Con eso de que los obreros me están poniendo la terraza Basora Style, he tenido que pasar el mal rato de retirar las macetas.
Muchos pensarán que no es tan grave, pero para mí no se trata de mover unas cuantas plantas sino de remover mi pasado.
Cada florecilla mustia, cada rama seca que hay en mi terraza es el recuerdo de un amor perdido, porque han sido las numerosas valkirias exuberantes que han pasado por el Milton Palace las que, animadas por la pasión del momento, aparecían con la macetita para darle un toque femenino a mi hogar y castillo.
A decir verdad, yo también le veía al asunto su aspecto táctico, y lo de poner la maceta en la terraza sonaba demasiado a la imagen de los marines colocando la bandera en Iwo Jima.

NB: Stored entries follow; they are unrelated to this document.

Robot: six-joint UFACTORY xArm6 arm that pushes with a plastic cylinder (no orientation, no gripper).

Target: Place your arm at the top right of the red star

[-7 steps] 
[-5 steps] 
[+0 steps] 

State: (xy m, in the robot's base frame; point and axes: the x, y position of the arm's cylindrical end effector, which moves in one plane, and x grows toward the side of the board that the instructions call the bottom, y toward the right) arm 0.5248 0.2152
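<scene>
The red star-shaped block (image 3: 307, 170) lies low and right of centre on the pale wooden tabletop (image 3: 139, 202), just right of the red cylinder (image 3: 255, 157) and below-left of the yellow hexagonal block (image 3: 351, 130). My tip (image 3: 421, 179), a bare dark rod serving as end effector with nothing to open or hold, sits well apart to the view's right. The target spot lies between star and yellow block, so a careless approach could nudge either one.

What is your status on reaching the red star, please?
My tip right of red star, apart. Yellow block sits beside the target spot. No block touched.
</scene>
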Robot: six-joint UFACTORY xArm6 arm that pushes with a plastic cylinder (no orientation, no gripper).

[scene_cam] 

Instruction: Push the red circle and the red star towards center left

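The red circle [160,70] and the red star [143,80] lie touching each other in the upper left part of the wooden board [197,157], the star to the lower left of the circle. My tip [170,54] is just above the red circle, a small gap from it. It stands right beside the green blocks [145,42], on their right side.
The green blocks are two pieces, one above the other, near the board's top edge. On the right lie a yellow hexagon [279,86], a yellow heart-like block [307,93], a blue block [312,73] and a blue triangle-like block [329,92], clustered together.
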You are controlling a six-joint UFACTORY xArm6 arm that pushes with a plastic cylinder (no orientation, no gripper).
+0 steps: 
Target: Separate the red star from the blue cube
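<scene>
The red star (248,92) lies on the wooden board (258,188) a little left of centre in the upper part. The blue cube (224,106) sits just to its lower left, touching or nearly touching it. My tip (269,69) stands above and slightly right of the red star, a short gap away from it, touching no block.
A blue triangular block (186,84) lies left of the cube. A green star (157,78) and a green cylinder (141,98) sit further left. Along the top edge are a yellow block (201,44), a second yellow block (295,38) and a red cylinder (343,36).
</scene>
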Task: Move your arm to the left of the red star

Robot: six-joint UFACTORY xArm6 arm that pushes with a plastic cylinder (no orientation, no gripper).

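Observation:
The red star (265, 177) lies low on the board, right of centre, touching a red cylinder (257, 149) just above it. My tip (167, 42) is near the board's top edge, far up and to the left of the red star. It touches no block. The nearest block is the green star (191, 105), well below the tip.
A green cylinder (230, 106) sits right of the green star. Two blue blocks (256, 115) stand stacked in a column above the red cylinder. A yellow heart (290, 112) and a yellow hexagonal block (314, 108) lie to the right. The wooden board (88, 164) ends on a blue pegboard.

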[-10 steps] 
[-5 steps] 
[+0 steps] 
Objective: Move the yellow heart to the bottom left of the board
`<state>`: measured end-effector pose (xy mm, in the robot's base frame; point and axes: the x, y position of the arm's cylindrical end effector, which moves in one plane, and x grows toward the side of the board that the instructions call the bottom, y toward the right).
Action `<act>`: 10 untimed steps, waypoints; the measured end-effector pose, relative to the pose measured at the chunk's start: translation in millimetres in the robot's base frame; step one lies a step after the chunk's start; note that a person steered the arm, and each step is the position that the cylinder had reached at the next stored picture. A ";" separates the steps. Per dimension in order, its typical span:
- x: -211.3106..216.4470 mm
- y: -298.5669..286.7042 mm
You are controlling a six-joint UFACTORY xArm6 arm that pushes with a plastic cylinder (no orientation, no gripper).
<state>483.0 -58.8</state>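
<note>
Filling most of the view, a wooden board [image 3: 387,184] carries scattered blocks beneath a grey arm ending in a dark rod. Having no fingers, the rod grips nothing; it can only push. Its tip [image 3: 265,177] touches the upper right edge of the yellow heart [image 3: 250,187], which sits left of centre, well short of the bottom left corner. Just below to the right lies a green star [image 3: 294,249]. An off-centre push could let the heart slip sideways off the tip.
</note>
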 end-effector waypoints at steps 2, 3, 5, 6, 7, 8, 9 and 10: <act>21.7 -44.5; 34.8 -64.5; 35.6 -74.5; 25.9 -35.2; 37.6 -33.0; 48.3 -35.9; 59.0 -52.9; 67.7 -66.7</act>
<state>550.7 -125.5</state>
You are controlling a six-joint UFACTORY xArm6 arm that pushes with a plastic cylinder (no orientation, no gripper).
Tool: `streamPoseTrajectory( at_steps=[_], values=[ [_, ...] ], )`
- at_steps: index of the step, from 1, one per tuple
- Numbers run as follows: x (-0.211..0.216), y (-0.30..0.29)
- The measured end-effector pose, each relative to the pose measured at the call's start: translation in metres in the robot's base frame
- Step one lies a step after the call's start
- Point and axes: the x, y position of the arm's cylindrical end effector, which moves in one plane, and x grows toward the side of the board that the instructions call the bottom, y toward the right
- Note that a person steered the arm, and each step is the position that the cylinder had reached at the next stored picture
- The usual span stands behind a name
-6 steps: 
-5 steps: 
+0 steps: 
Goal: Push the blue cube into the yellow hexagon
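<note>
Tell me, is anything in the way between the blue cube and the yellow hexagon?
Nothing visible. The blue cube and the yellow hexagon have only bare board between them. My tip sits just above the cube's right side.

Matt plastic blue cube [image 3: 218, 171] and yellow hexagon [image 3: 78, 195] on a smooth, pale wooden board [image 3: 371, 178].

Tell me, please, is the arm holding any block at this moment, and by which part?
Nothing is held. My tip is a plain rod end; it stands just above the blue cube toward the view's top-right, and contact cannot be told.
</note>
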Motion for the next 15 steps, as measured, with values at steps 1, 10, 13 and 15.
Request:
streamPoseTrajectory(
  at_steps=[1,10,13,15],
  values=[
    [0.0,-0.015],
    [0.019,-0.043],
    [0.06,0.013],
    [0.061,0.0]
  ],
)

Además, tenía el valor estratégico de una declaración de principios, ya saben, una forma sutil de decir “aquí me quedo”. Sin duda, había sido invadido.
Pero desaparecida la pasión, la valkiria huía despavorida, abandonándome a mí y a su bandera. Con el tiempo, la terraza se convirtió en un camposanto de macetas muertas. Tantas que, de haberse enterado el Seprona, seguro que me meten un paquete por delito ecológico.
Y muchas tardes he errado perdido por ese cementerio del amor, entre todas esas florecillas inertes, rememorando los mejores momentos guarrunos y lamentando en soledad haber perdido a todas aquellas ex, especialmente a las que eran inmensamente ricas. Los románticos sabemos que el amor no es solo sexo, el dinero también importa.